Philip Agee, CIA defector, dead at 72

Philip Agee, a US citizen and former agent of the US Central Intelligence Agency (CIA), died in Havana, Cuba on Jan. 7 at age 72, according to US news reports. Louis Wolf, a friend and collaborator, said the cause of death was peritonitis. Agee had been living with his wife, Giselle Roberge Agee, in Hamburg, Germany, but the couple maintained an apartment in Havana and visited frequently. Since 2000 Agee had been running Cuba Linda,
an online agency arranging visits to Cuba for US residents. (The website reported that Agee died on Jan. 8.)

Agee worked for the CIA for 12 years, mostly in Ecuador, Uruguay and Mexico, but quit in 1969. His 1975 book, Inside the Company: CIA Diary, focused on what he considered the CIA's responsibility for killing or destroying the lives of "millions of people all over the world." In one part, he described a 1965 meeting he had with top police officials in Montevideo. He heard people being tortured in an adjacent room and thought he might have given the government the names of the victims. The book included a 22-page list of alleged agency operatives.
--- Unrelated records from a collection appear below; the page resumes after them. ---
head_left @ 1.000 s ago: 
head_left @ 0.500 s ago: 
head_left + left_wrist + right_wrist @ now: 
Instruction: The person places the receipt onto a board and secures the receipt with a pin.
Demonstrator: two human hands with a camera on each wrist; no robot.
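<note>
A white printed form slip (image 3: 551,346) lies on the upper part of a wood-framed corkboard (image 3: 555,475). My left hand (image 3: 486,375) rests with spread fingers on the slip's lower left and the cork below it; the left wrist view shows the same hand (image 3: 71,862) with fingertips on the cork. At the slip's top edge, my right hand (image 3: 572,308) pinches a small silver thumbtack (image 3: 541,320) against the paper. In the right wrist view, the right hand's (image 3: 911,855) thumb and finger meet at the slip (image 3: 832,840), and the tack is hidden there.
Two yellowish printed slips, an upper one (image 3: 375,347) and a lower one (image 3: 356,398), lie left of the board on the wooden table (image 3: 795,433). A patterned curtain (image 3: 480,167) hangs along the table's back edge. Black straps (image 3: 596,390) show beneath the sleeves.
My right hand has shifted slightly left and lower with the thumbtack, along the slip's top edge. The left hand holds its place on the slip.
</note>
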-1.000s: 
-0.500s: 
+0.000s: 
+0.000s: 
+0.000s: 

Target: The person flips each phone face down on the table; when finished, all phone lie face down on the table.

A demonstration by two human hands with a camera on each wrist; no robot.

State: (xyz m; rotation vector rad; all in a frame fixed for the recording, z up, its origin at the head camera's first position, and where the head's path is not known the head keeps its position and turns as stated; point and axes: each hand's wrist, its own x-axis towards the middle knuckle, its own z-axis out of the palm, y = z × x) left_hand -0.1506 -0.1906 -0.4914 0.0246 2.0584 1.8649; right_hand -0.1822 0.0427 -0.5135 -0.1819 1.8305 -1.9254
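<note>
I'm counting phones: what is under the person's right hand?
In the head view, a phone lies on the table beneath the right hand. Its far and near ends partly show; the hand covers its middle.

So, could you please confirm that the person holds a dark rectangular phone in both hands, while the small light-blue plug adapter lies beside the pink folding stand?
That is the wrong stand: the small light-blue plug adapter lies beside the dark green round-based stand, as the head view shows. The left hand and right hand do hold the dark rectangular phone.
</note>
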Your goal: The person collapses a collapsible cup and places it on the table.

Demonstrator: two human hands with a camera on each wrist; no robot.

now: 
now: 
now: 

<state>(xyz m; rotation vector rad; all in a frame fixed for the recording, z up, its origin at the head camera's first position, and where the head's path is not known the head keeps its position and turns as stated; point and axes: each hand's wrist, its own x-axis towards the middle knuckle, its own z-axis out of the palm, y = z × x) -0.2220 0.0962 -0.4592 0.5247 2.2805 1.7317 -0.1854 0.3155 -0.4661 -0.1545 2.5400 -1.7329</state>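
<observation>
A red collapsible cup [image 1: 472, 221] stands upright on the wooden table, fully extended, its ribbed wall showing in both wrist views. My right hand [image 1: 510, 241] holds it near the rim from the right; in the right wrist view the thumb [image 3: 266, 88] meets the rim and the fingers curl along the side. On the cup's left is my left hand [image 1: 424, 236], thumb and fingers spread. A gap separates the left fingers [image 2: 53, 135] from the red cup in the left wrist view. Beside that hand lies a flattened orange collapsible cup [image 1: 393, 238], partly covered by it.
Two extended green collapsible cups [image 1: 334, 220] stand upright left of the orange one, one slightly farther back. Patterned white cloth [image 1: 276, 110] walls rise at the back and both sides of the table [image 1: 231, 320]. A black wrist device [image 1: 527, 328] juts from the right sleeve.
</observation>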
The US State Department refused to renew Agee's passport in 1987, but the government never attempted to bring him to trial. On Jan. 9, following his death, the Cuban Communist Party newspaper Granma called Agee "a loyal friend of Cuba and fervent defender of the peoples' fight for a better world." (AP, Jan. 9; New York Times, Jan. 10)

From Weekly News Update on the Americas, Jan. 13

[Agee's name was ironically invoked—sometimes with great acrimony—in the Valerie Plame affair.]

See our last post on Cuba.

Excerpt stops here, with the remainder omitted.